Your assignment >>
Select, from the data, each line where "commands" occurs.

**** Record set

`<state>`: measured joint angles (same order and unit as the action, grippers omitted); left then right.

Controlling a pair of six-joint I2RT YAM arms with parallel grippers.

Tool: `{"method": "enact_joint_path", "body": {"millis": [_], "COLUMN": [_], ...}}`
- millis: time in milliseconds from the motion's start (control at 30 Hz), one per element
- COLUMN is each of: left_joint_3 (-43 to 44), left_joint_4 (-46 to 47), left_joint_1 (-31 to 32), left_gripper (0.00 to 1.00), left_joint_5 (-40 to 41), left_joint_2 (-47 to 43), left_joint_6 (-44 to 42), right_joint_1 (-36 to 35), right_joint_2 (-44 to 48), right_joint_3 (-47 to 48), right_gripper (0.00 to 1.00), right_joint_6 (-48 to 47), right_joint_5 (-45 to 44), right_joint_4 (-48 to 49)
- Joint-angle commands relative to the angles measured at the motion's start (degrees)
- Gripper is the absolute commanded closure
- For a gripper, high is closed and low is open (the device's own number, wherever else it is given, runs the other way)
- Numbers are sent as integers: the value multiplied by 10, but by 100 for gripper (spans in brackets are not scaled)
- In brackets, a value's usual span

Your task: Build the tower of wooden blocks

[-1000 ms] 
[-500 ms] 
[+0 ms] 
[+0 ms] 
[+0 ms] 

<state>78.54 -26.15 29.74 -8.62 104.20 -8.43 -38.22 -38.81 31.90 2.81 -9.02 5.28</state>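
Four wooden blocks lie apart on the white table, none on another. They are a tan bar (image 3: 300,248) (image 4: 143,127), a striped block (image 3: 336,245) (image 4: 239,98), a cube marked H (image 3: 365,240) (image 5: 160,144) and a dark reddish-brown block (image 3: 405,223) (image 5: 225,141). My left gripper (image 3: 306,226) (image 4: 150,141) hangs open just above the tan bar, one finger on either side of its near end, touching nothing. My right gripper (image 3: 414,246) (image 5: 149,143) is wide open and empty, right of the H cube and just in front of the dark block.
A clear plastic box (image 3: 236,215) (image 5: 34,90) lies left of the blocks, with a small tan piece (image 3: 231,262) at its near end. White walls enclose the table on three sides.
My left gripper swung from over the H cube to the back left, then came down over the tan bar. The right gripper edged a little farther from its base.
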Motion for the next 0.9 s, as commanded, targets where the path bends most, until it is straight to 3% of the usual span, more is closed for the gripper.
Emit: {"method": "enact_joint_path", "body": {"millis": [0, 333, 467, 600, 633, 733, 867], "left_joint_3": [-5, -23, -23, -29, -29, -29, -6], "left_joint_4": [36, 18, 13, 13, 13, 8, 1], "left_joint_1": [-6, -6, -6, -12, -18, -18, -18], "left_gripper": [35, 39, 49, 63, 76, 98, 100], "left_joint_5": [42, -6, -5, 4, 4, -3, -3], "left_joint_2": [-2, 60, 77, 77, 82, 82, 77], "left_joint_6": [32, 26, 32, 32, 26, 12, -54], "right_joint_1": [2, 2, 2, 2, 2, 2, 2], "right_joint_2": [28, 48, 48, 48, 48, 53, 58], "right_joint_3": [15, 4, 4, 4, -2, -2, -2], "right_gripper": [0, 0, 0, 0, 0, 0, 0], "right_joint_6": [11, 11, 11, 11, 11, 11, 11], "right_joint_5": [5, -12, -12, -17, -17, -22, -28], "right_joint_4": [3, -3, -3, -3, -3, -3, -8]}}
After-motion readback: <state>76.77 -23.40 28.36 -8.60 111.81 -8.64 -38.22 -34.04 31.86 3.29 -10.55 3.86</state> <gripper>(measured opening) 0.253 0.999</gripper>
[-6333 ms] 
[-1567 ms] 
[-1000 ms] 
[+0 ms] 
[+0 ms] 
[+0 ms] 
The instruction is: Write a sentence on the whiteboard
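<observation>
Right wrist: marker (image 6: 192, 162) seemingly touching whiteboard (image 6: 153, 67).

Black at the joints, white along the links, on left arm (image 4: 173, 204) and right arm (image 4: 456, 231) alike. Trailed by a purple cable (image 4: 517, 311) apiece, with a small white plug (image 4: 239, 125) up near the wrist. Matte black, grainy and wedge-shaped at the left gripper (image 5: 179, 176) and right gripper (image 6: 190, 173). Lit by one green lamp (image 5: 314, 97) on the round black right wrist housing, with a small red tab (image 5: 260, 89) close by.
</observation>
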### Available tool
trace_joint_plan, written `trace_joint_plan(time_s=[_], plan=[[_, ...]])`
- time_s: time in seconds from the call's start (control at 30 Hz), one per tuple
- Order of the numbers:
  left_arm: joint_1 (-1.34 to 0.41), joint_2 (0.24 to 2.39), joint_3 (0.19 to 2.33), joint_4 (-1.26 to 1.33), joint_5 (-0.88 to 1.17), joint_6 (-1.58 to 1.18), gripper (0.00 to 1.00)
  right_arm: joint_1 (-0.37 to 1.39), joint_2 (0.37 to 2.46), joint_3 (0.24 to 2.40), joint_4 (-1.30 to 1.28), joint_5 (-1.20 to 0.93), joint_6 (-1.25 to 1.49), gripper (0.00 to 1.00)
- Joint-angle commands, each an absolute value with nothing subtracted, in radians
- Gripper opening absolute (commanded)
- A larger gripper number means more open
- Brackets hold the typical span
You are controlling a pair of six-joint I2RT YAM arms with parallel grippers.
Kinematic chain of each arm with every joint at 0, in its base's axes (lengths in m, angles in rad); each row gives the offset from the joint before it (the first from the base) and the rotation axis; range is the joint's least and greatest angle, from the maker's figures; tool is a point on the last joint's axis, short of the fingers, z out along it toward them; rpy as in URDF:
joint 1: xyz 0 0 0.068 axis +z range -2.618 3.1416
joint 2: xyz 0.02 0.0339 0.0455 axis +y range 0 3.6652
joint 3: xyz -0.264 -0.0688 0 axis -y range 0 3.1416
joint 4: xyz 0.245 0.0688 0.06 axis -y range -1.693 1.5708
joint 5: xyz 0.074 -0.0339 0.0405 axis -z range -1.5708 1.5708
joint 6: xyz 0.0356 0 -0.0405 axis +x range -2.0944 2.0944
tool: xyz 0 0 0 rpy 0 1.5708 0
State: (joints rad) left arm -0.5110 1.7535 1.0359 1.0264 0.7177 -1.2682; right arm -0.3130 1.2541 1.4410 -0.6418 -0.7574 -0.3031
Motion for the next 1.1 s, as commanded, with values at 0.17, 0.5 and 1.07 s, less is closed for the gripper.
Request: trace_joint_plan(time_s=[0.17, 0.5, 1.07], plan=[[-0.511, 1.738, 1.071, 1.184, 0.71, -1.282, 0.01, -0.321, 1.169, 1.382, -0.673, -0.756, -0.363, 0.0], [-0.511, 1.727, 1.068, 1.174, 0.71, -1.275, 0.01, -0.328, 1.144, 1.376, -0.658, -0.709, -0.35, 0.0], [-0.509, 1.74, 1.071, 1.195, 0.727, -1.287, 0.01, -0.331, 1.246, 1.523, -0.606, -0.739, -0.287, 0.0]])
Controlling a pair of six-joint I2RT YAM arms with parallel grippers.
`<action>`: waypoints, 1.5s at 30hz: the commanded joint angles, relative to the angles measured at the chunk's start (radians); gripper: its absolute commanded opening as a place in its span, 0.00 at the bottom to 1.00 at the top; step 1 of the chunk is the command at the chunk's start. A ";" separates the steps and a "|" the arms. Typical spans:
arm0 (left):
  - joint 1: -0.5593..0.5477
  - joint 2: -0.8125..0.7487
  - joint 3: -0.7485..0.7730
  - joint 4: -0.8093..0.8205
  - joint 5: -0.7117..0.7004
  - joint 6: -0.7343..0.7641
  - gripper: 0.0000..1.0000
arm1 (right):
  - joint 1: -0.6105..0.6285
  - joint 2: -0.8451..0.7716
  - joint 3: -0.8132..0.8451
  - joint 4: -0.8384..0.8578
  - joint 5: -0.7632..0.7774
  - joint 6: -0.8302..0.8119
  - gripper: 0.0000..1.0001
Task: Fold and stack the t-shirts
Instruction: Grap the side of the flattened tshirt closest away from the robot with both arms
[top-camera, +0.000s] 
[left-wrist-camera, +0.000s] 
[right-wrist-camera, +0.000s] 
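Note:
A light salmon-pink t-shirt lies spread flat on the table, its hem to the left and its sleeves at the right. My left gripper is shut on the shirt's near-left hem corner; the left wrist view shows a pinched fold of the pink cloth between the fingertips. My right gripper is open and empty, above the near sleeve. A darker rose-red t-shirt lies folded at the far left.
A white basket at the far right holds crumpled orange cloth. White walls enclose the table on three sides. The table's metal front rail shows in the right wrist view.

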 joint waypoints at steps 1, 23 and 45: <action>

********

Answer to the problem >>
- Joint-angle commands relative to the angles measured at the motion's start (degrees)
- Joint-angle commands, each an absolute value with nothing subtracted, in radians

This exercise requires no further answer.